● **EXERCISE DESCRIPTION**:
Among the entries below, find the lines with the word "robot" and return them.

[[ DATA EXCERPTS open ]]

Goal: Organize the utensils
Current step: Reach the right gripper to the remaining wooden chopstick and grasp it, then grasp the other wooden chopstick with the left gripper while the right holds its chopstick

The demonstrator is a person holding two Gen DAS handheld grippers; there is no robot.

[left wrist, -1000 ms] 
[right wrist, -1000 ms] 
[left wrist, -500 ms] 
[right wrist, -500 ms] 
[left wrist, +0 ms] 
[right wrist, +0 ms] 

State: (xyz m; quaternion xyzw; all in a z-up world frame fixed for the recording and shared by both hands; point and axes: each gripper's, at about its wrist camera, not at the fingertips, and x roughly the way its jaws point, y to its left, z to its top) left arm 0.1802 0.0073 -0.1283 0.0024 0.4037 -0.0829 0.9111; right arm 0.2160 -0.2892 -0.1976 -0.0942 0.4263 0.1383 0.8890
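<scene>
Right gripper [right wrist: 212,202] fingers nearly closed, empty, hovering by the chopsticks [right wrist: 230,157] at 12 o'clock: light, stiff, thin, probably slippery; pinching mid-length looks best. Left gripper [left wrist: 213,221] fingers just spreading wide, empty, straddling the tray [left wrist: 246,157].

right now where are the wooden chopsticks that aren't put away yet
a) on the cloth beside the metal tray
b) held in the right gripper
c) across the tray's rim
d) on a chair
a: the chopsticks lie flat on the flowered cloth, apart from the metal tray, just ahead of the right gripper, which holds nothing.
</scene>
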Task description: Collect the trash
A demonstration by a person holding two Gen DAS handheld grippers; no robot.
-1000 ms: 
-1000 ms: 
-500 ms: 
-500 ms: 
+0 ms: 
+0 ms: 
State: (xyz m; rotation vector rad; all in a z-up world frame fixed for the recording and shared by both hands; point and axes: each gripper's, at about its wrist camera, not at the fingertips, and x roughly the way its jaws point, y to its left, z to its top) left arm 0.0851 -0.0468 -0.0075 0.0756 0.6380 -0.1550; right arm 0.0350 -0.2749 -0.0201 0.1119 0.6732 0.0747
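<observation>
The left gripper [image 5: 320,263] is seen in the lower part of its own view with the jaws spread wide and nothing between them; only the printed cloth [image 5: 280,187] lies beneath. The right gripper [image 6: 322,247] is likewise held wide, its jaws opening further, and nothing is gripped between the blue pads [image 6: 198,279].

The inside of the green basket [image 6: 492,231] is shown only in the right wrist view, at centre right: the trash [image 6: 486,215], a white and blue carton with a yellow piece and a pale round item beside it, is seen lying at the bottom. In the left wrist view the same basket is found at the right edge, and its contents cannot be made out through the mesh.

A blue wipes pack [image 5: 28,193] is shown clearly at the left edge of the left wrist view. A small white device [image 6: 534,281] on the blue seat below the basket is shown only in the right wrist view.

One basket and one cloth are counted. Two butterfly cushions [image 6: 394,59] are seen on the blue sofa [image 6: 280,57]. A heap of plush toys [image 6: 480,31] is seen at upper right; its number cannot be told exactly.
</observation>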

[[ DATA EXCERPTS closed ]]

● **RESULT OF THE EXERCISE**:
The demonstrator is a person holding two Gen DAS handheld grippers; there is no robot.
A demonstration by a person holding two Gen DAS handheld grippers; no robot.

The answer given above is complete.